TASK OBJECTIVE>
The full set of records below is to be reproduced without a single alteration.

RAW DATA>
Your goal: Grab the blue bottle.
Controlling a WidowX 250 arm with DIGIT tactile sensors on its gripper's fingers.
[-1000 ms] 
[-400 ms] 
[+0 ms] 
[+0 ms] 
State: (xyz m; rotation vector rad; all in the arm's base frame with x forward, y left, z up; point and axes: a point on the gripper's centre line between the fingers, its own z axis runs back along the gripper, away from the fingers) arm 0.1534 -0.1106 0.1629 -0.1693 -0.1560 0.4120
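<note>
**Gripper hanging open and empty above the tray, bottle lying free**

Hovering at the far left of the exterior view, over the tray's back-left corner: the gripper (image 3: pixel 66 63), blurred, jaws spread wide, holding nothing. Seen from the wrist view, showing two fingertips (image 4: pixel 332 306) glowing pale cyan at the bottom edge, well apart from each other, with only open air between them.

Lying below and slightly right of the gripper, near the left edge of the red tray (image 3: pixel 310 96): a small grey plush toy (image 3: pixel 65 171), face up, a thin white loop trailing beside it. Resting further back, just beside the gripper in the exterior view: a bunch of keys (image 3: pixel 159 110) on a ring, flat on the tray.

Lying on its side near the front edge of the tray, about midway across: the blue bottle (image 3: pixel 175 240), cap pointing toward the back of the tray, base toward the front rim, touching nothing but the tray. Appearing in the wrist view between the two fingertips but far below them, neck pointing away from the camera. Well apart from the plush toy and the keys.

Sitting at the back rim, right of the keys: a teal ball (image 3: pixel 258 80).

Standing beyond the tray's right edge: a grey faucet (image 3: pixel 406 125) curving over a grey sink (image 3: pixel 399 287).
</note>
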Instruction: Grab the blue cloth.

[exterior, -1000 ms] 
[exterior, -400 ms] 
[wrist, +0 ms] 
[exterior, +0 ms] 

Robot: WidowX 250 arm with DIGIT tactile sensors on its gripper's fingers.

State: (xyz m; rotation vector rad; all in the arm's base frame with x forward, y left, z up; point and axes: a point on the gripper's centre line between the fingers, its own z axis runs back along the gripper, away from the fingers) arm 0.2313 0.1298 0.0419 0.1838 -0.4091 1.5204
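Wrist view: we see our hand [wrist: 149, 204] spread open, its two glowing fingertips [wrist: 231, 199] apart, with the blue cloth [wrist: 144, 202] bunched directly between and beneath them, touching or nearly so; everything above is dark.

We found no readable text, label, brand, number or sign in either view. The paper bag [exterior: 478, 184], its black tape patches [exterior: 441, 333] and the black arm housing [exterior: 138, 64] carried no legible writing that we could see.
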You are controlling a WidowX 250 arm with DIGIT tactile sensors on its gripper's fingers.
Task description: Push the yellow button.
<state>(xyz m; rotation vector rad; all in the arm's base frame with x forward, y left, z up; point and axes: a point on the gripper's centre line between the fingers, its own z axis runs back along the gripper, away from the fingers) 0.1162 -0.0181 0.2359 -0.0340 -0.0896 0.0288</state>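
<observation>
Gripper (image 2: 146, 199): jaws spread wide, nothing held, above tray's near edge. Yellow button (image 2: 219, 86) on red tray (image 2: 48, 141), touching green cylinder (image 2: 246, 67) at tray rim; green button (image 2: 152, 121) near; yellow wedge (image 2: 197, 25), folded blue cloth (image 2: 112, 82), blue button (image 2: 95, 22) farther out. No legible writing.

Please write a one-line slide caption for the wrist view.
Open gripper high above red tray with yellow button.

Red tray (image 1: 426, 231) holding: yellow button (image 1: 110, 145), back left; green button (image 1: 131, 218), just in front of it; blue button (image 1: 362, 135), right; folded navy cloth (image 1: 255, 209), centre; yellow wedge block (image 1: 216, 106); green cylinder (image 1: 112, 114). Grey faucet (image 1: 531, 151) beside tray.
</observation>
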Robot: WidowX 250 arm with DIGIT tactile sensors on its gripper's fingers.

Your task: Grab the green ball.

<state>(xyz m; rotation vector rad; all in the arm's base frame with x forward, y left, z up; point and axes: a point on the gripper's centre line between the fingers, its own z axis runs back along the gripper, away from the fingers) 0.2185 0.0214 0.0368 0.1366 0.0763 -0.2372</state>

ANSWER SECTION>
Your goal: Grab the blue bottle.
Controlling a WidowX 250 arm with DIGIT tactile sensors on its gripper's fingers.
[-1000 ms] 
[-400 ms] 
[+0 ms] 
[+0 ms] 
State: (xyz m; rotation vector rad; all in the arm's base frame with x forward, y left, z up; point and axes: a point on the gripper's centre line between the fingers, its own z axis runs back along the gripper, away from the fingers) arm 0.1534 -0.1106 0.1629 -0.1693 -0.1560 0.4120
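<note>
**Gripper hanging open and empty above the tray, bottle lying free**

Hovering at the far left of the exterior view, over the tray's back-left corner: the gripper (image 3: pixel 66 63), blurred, jaws spread wide, holding nothing. Seen from the wrist view, showing two fingertips (image 4: pixel 332 306) glowing pale cyan at the bottom edge, well apart from each other, with only open air between them.

Lying below and slightly right of the gripper, near the left edge of the red tray (image 3: pixel 310 96): a small grey plush toy (image 3: pixel 65 171), face up, a thin white loop trailing beside it. Resting further back, just beside the gripper in the exterior view: a bunch of keys (image 3: pixel 159 110) on a ring, flat on the tray.

Lying on its side near the front edge of the tray, about midway across: the blue bottle (image 3: pixel 175 240), cap pointing toward the back of the tray, base toward the front rim, touching nothing but the tray. Appearing in the wrist view between the two fingertips but far below them, neck pointing away from the camera. Well apart from the plush toy and the keys.

Sitting at the back rim, right of the keys: a teal ball (image 3: pixel 258 80).

Standing beyond the tray's right edge: a grey faucet (image 3: pixel 406 125) curving over a grey sink (image 3: pixel 399 287).
</note>
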Instruction: Grab the blue cloth.

[exterior, -1000 ms] 
[exterior, -400 ms] 
[wrist, +0 ms] 
[exterior, +0 ms] 

Robot: WidowX 250 arm with DIGIT tactile sensors on its gripper's fingers.

State: (xyz m; rotation vector rad; all in the arm's base frame with x forward, y left, z up; point and axes: a point on the gripper's centre line between the fingers, its own z axis runs back along the gripper, away from the fingers) arm 0.2313 0.1298 0.0419 0.1838 -0.4091 1.5204
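Wrist view: we see our hand [wrist: 149, 204] spread open, its two glowing fingertips [wrist: 231, 199] apart, with the blue cloth [wrist: 144, 202] bunched directly between and beneath them, touching or nearly so; everything above is dark.

We found no readable text, label, brand, number or sign in either view. The paper bag [exterior: 478, 184], its black tape patches [exterior: 441, 333] and the black arm housing [exterior: 138, 64] carried no legible writing that we could see.
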You are controlling a WidowX 250 arm with DIGIT tactile sensors on its gripper's fingers.
Task description: Push the yellow button.
<state>(xyz m; rotation vector rad; all in the arm's base frame with x forward, y left, z up; point and axes: a point on the gripper's centre line between the fingers, its own z axis runs back along the gripper, away from the fingers) 0.1162 -0.0181 0.2359 -0.0340 -0.0896 0.0288</state>
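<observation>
Gripper (image 2: 146, 199): jaws spread wide, nothing held, above tray's near edge. Yellow button (image 2: 219, 86) on red tray (image 2: 48, 141), touching green cylinder (image 2: 246, 67) at tray rim; green button (image 2: 152, 121) near; yellow wedge (image 2: 197, 25), folded blue cloth (image 2: 112, 82), blue button (image 2: 95, 22) farther out. No legible writing.

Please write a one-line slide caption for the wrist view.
Open gripper high above red tray with yellow button.

Red tray (image 1: 426, 231) holding: yellow button (image 1: 110, 145), back left; green button (image 1: 131, 218), just in front of it; blue button (image 1: 362, 135), right; folded navy cloth (image 1: 255, 209), centre; yellow wedge block (image 1: 216, 106); green cylinder (image 1: 112, 114). Grey faucet (image 1: 531, 151) beside tray.
</observation>
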Robot: WidowX 250 arm with DIGIT tactile sensors on its gripper's fingers.

Your task: Grab the green ball.

<state>(xyz m; rotation vector rad; all in the arm's base frame with x forward, y left, z up; point and axes: a point on the gripper's centre line between the fingers, its own z axis runs back along the gripper, away from the fingers) 0.2185 0.0214 0.0368 0.1366 0.0763 -0.2372</state>

There is nothing more to add to this answer.